The answer is to be an exact copy of the lines below running from the line with "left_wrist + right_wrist" down to the line with "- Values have", both ends included, and nothing more.
══════
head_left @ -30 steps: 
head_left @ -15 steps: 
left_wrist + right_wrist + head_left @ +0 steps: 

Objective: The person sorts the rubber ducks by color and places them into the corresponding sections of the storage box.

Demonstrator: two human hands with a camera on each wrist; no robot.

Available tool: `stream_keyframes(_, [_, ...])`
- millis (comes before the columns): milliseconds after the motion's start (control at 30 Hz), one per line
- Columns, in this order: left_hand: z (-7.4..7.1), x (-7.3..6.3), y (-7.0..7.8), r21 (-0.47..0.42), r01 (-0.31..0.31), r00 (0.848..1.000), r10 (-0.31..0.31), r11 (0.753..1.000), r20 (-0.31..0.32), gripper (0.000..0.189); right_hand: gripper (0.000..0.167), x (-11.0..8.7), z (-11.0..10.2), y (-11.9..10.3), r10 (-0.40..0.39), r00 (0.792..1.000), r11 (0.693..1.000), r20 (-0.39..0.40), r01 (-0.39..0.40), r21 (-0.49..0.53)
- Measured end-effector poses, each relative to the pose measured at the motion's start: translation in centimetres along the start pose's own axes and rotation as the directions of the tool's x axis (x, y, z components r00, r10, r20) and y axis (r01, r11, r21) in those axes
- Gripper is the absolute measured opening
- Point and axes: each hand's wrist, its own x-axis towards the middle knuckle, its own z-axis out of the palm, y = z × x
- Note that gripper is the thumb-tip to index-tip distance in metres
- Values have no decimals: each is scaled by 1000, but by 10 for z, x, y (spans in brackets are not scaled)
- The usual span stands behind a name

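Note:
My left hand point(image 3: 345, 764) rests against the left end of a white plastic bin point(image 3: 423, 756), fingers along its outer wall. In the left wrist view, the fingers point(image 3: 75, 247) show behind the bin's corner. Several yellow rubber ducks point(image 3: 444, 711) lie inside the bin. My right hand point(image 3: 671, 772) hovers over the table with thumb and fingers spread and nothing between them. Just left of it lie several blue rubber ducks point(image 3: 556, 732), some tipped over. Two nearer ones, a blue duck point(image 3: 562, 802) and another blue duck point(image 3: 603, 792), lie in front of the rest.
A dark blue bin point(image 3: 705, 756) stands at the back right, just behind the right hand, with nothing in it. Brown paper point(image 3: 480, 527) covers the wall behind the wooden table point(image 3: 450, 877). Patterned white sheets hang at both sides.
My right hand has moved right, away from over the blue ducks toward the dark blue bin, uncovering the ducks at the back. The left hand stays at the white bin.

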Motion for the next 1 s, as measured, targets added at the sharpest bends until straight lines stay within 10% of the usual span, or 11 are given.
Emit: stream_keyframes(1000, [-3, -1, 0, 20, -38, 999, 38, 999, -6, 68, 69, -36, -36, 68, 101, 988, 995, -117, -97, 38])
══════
- _Answer section_:
left_wrist + right_wrist + head_left @ +0 steps: 

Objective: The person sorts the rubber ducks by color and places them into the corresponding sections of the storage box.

Demonstrator: two human hands with a camera on each wrist; no robot.

Available tool: `stream_keyframes(_, [_, ...])`
- millis (comes before the columns): milliseconds after the motion's start (control at 30 Hz), one per line
- Columns, in this order: left_hand: z (-7.4..7.1), x (-7.3..6.3), y (-7.0..7.8), r21 (-0.47..0.42), r01 (-0.31..0.31), r00 (0.848..1.000), r10 (-0.31..0.31), r11 (0.753..1.000), r20 (-0.31..0.32), gripper (0.000..0.189); right_hand: gripper (0.000..0.167), x (-11.0..8.7), z (-11.0..10.2), y (-11.9..10.3), r10 (-0.40..0.39), r00 (0.792..1.000), r11 (0.693..1.000), r20 (-0.39..0.40), r01 (-0.39..0.40), r21 (-0.49..0.53)
- Measured end-effector poses, each relative to the pose measured at the motion's start: translation in centimetres along the start pose's own axes and rotation as the directions of the tool's x axis (x, y, z components r00, r10, r20) and y axis (r01, r11, r21) in those axes
- Gripper is the absolute measured opening
- Point and axes: each hand's wrist, its own x-axis towards the middle knuckle, its own z-axis out of the palm, y = z × x
- Note that gripper is the thumb-tip to index-tip distance in metres
- Values have no decimals: each is scaled by 1000, but by 10 for z, x, y (spans in brackets are not scaled)

No other output is expected for this exercise.